I am looking for something seemingly simple, a collection with a non-blocking version of "add" and "drain". Something like this:
List itemsToProcess = queue.addOrDrainAndAdd( item );
if ( itemsToProcess != null )
process( items );
It seems to me that if I do these as separate "offer" and "drainTo" calls that I could have offer called twice before I get to the first call to drain to. I would also need a loop on something like "while ( !queue.offer( item ) )" so that after it is drained the offer would work, which I think would require me to also check if drain returned an empty collection (because two might call drain). My naive implementation was like this but it doesn't seem optimal:
void addBatchItem( T item ) {
while ( !batch.offer( item ) ) {
List<T> batched = new ArrayList<>( batchSize );
batch.drainTo( batched );
process( batched );
}
}
Then I thought maybe there is a better way and I just don't know it.

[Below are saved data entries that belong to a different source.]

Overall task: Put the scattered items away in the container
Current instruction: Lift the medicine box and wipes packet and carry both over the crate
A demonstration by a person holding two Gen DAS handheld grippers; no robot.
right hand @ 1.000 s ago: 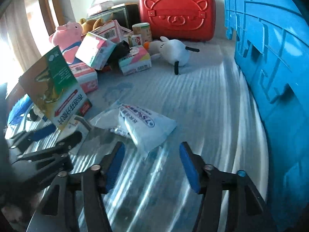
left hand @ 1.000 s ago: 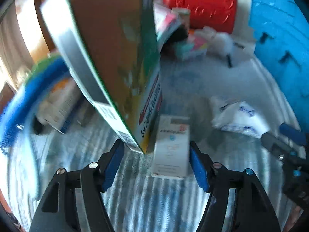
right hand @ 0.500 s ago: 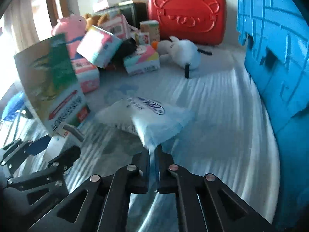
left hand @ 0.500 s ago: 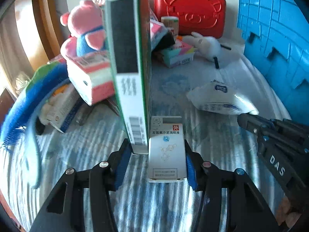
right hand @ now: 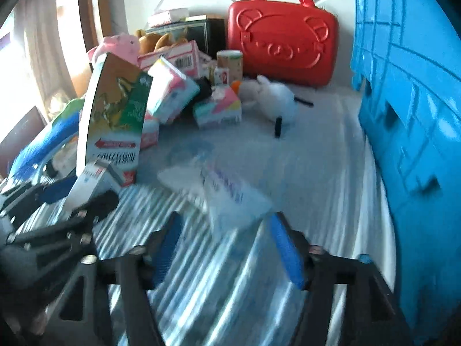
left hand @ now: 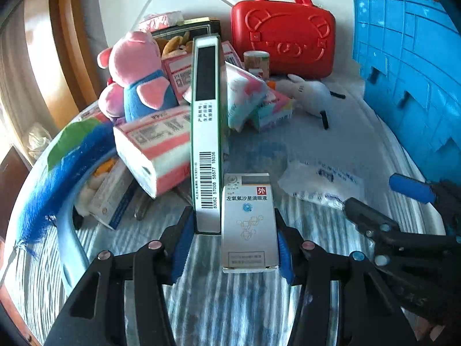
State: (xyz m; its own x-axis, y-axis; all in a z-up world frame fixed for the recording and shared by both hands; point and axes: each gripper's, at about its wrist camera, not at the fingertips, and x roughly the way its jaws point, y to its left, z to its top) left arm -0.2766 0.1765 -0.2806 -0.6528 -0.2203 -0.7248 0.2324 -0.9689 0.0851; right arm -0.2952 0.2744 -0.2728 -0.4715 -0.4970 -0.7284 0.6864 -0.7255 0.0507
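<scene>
Boxes: a green box point(left hand: 206, 144) and a white medicine box point(left hand: 249, 222), side by side, upright.
Left gripper point(left hand: 232, 245): clamped on both.
Right gripper point(right hand: 227, 248): wide apart, white packet point(right hand: 227, 193) just ahead.
Blue crate point(right hand: 412, 115): right.

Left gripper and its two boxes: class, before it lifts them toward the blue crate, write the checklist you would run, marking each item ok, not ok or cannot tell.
1. Both boxes sit between the fingers of the left gripper: ok, the tall green box and the small white box stand side by side there.
2. Pads press on both boxes: cannot tell for certain, they look to be touching.
3. Tall green box steady: cannot tell, it is gripped only near its base.
4. Right gripper free: ok, open, the plastic packet lies between its fingers.
5. Blue crate in view: ok, to the right.
</scene>
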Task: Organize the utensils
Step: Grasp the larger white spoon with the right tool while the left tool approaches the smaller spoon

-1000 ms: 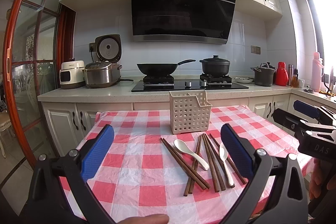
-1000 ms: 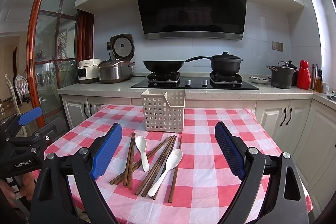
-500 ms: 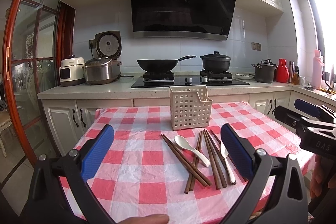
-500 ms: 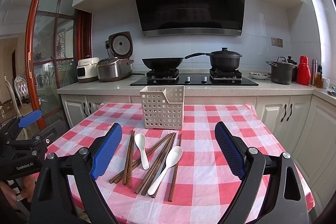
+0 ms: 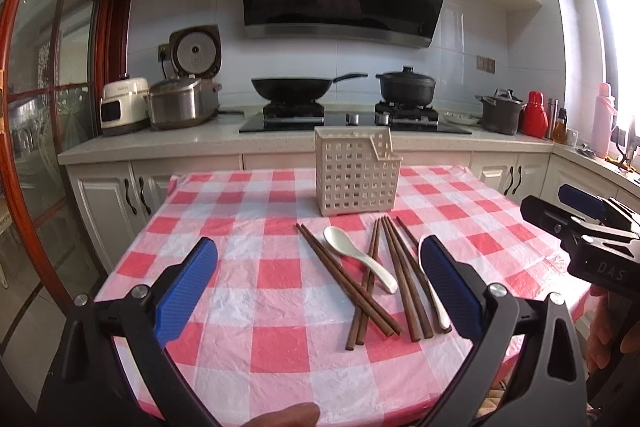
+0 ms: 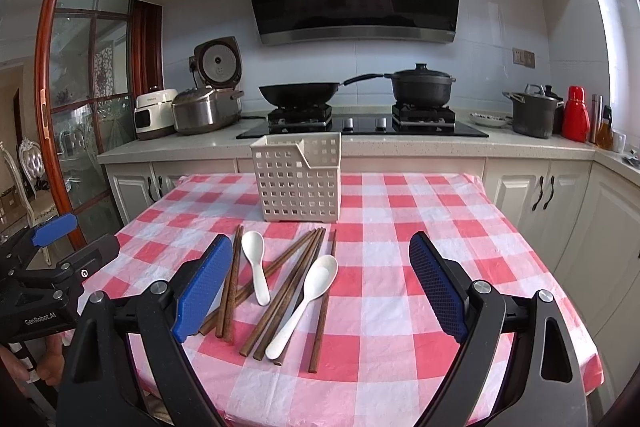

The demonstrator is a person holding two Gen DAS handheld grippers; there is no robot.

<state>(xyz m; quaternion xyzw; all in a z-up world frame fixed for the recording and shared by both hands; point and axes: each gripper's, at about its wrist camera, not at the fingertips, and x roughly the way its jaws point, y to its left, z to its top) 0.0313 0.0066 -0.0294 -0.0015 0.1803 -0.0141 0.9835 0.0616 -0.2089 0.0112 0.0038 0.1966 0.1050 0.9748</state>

Thanks!
EDIT:
Okay, so here's a solution (that is blocking based on ArrayBlockingQueue):
public void add( T batchItem ) {
while ( !batch.offer( batchItem ) ) {
flush();
}
}
public void flush() {
List<T> batched = new ArrayList<>( batchSize );
batch.drainTo( batched, batchSize );
if ( !batched.isEmpty() )
executor.execute( new PhasedRunnable( batched ) );
}
I guess my question is, would the above be more optimal for this purpose than a solution based on ConcurrentLinkedQueue since the latter requires an object allocation for each node?
EXAMPLE CLASS WITH USAGE:
public abstract class Batcher<T> {
private final int batchSize;
private ArrayBlockingQueue<T> batch;
private ExecutorService executor;
private final Phaser phaser = new Phaser( 1 );
public Batcher( int batchSize, ExecutorService executor ) {
this.batchSize = batchSize;
this.executor = executor;
this.batch = new ArrayBlockingQueue<>( batchSize );
}
public void add( T batchItem ) {
while ( !batch.offer( batchItem ) ) {
flush();
}
}
public void flush() {
List<T> batched = new ArrayList<>( batchSize );
batch.drainTo( batched, batchSize );
if ( !batched.isEmpty() )
executor.execute( new PhasedRunnable( batched ) );
}
public abstract void onFlush( List<T> batch );
public void awaitDone() {
phaser.arriveAndAwaitAdvance();
}
public void awaitDone( long duration, TimeUnit unit ) throws TimeoutException {
try {
phaser.awaitAdvanceInterruptibly( phaser.arrive(), duration, unit );
}
catch ( InterruptedException e ) {
Thread.currentThread().interrupt();
}
}
private class PhasedRunnable implements Runnable {
private final List<T> batch;
private PhasedRunnable( List<T> batch ) {
this.batch = batch;
phaser.register();
}
@Override
public void run() {
try {
onFlush( batch );
}
finally {
phaser.arrive();
}
}
}
}
This is a simple example, a more complete example may be JPA entity updates or inserts. Also, I would like it to be possible for #add to be called concurrently.
@Test
public void testOddNumber() {
Batcher<Integer> batcher = new Batcher<Integer>( 10, executor ) {
@Override
public void onFlush( List<Integer> batch ) {
count.addAndGet( batch.size() );
}
};
for ( int at = 0; at != 21; ++at ) {
batcher.add( at );
}
batcher.flush();
batcher.awaitDone();
assertEquals( count.get(), 21 );
}
seemingly simple, a collection with a non-blocking but atomic version of "add" and "drain"
That is actually impossible. Non blocking algorithms (on 1-CAS archs) work on a single memory address for atomicity. So draining an entire queue without blocking and atomically is impossible.
Based on your edit, I would think that is probably the most efficient way to achieve what you are looking for.